*What to work on:* Line by line, restate the material word for word, omitting any image.

:::::

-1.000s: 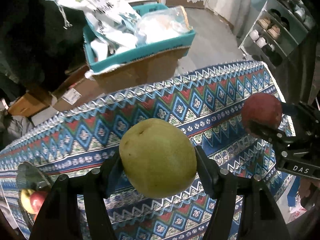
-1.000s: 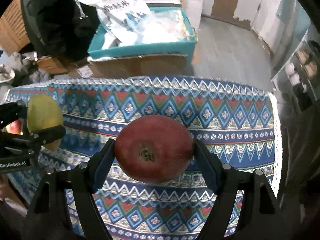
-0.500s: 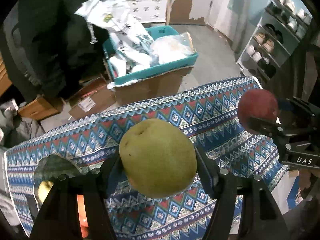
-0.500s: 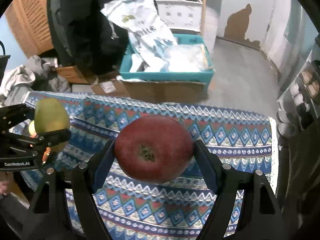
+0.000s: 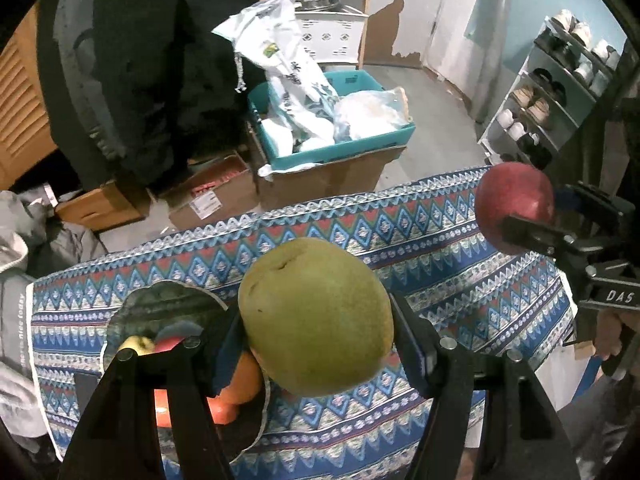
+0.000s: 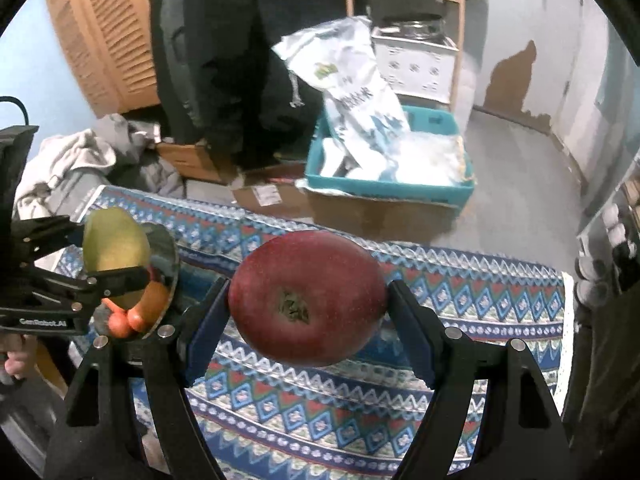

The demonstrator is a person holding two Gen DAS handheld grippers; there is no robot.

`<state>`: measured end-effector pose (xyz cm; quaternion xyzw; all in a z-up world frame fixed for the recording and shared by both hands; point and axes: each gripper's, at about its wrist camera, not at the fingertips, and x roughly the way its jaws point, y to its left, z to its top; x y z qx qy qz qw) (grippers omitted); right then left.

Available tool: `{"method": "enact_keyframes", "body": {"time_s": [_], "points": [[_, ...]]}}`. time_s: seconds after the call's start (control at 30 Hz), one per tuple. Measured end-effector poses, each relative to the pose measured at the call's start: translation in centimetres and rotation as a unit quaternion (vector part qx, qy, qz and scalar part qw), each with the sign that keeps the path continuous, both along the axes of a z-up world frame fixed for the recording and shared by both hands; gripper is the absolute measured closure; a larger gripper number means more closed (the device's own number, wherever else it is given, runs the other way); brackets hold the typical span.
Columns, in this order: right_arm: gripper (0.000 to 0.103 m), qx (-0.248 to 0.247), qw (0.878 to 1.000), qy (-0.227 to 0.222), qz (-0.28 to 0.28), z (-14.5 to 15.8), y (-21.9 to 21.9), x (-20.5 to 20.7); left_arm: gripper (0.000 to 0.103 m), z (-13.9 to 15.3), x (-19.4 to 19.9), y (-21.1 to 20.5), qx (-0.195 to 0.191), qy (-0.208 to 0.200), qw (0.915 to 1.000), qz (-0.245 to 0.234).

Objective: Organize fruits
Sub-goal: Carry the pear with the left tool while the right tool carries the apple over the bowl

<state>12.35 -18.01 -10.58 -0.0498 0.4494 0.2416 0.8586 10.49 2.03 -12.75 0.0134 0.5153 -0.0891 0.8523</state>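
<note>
Currently left tongs point(image 5: 316, 354) pinching green pear point(image 5: 316, 316) across widest girth, holding it above glass plate point(image 5: 160, 300) of fruit on patterned counter point(image 5: 440, 248). Right tongs point(image 6: 308, 328) clamping red apple point(image 6: 308, 298) at its sides, also aloft. Both fruits looking firm, smooth, fairly heavy, bruising under hard squeeze; mid-girth grip suiting them.

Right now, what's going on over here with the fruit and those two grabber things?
A person is sorting fruit with a handheld gripper in each hand. The left gripper is clamped on a green pear, and the right gripper is clamped on a red apple. Both fruits are held in the air above a table covered by a patterned cloth. A glass plate at the left end of the table already holds a few fruits, some orange and one yellow.
</note>
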Motion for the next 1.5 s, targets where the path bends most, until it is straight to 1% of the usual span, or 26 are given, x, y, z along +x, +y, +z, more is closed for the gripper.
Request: {"method": "enact_keyframes", "body": {"time_s": [0.2, 0.3, 0.53, 0.77, 0.9, 1.13, 1.27, 1.5], "points": [[0.025, 0.008, 1.0, -0.005, 0.024, 0.8, 2.9, -0.6, 0.034, 0.5, -0.9, 3.1, 0.005, -0.005, 0.9999, 0.01], [0.025, 0.011, 0.999, -0.005, 0.037, 0.9, 4.6, -0.7, 0.034, 0.4, -1.2, 4.9, 0.018, -0.01, 0.9996, 0.02], [0.025, 0.01, 0.998, 0.004, 0.062, 0.2, 8.7, -0.1, 0.034, -0.5, -1.3, 10.0, 0.014, 0.001, 0.9981, 0.061], [0.025, 0.015, 0.996, 0.015, 0.082, -0.4, 12.5, 0.3, 0.034, -1.7, -1.4, 13.3, 0.013, 0.007, 0.9962, 0.086], [0.025, 0.013, 0.995, 0.021, 0.095, -0.9, 14.6, 0.3, 0.034, -2.3, -1.3, 14.9, 0.004, 0.014, 0.9949, 0.1], [0.025, 0.018, 0.992, 0.047, 0.114, -2.6, 18.1, 0.7, 0.034, -3.9, -1.6, 17.0, -0.007, 0.027, 0.9934, 0.112], [0.025, 0.018, 0.99, 0.07, 0.122, -4.3, 20.1, 1.2, 0.034, -5.1, -1.3, 17.7, -0.011, 0.033, 0.9927, 0.115], [0.025, 0.012, 0.986, 0.103, 0.129, -7.5, 22.6, 1.9, 0.034, -7.4, 0.4, 19.2, -0.023, 0.057, 0.9897, 0.129]]}}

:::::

*Expected output:*
-1.000s: 
-1.000s: 
-0.500s: 
-0.500s: 
+0.000s: 
+0.000s: 

The demonstrator is a person holding two Gen DAS handheld grippers; there is no robot.

`<state>`: measured end-effector pose (xyz cm; quaternion xyzw; all in a z-up world frame fixed for the recording and shared by both hands; point and axes: each gripper's, at about its wrist camera, not at the fingertips, and x roughly the way its jaws point, y to its left, z to its top; x y z qx qy qz qw) (grippers omitted); right then left.

Available tool: `{"method": "enact_keyframes", "body": {"time_s": [_], "points": [[_, ...]]}}`. time_s: seconds after the call's start (control at 30 Hz), one per tuple. Measured end-effector poses, each relative to the pose measured at the call's start: translation in centimetres and rotation as a unit quaternion (vector part qx, qy, qz and scalar part qw), each with the sign that keeps the path continuous, both along the axes of a z-up world frame fixed for the recording and shared by both hands; gripper is the absolute measured closure; a larger gripper number means more closed (the device's own number, wherever else it is given, runs the other way); brackets hold the typical span.
Columns, in this order: right_arm: gripper (0.000 to 0.103 m), qx (-0.248 to 0.247), qw (0.878 to 1.000), qy (-0.227 to 0.222), qz (-0.28 to 0.28), z (-14.5 to 15.8), y (-21.9 to 21.9), x (-20.5 to 20.7); left_arm: gripper (0.000 to 0.103 m), z (-13.9 to 15.3), x (-19.4 to 19.9), y (-21.1 to 20.5), qx (-0.195 to 0.191), qy (-0.208 to 0.200), qw (0.915 to 1.000), qz (-0.245 to 0.234).

Objective: Organize fruits
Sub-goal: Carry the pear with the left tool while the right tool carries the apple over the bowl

<state>12.35 -18.01 -10.58 -0.0498 0.4494 0.2416 0.8586 10.49 2.03 -12.75 0.0134 0.5153 -0.0891 0.8523</state>
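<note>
Currently left tongs point(image 5: 316, 354) pinching green pear point(image 5: 316, 316) across widest girth, holding it above glass plate point(image 5: 160, 300) of fruit on patterned counter point(image 5: 440, 248). Right tongs point(image 6: 308, 328) clamping red apple point(image 6: 308, 298) at its sides, also aloft. Both fruits looking firm, smooth, fairly heavy, bruising under hard squeeze; mid-girth grip suiting them.

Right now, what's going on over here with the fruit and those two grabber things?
A person is sorting fruit with a handheld gripper in each hand. The left gripper is clamped on a green pear, and the right gripper is clamped on a red apple. Both fruits are held in the air above a table covered by a patterned cloth. A glass plate at the left end of the table already holds a few fruits, some orange and one yellow.
</note>
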Motion for the next 1.5 s, targets where the path bends most, until it is straight to 1% of the usual span, or 26 are given, x, y, z along +x, +y, +z, more is closed for the gripper.
Request: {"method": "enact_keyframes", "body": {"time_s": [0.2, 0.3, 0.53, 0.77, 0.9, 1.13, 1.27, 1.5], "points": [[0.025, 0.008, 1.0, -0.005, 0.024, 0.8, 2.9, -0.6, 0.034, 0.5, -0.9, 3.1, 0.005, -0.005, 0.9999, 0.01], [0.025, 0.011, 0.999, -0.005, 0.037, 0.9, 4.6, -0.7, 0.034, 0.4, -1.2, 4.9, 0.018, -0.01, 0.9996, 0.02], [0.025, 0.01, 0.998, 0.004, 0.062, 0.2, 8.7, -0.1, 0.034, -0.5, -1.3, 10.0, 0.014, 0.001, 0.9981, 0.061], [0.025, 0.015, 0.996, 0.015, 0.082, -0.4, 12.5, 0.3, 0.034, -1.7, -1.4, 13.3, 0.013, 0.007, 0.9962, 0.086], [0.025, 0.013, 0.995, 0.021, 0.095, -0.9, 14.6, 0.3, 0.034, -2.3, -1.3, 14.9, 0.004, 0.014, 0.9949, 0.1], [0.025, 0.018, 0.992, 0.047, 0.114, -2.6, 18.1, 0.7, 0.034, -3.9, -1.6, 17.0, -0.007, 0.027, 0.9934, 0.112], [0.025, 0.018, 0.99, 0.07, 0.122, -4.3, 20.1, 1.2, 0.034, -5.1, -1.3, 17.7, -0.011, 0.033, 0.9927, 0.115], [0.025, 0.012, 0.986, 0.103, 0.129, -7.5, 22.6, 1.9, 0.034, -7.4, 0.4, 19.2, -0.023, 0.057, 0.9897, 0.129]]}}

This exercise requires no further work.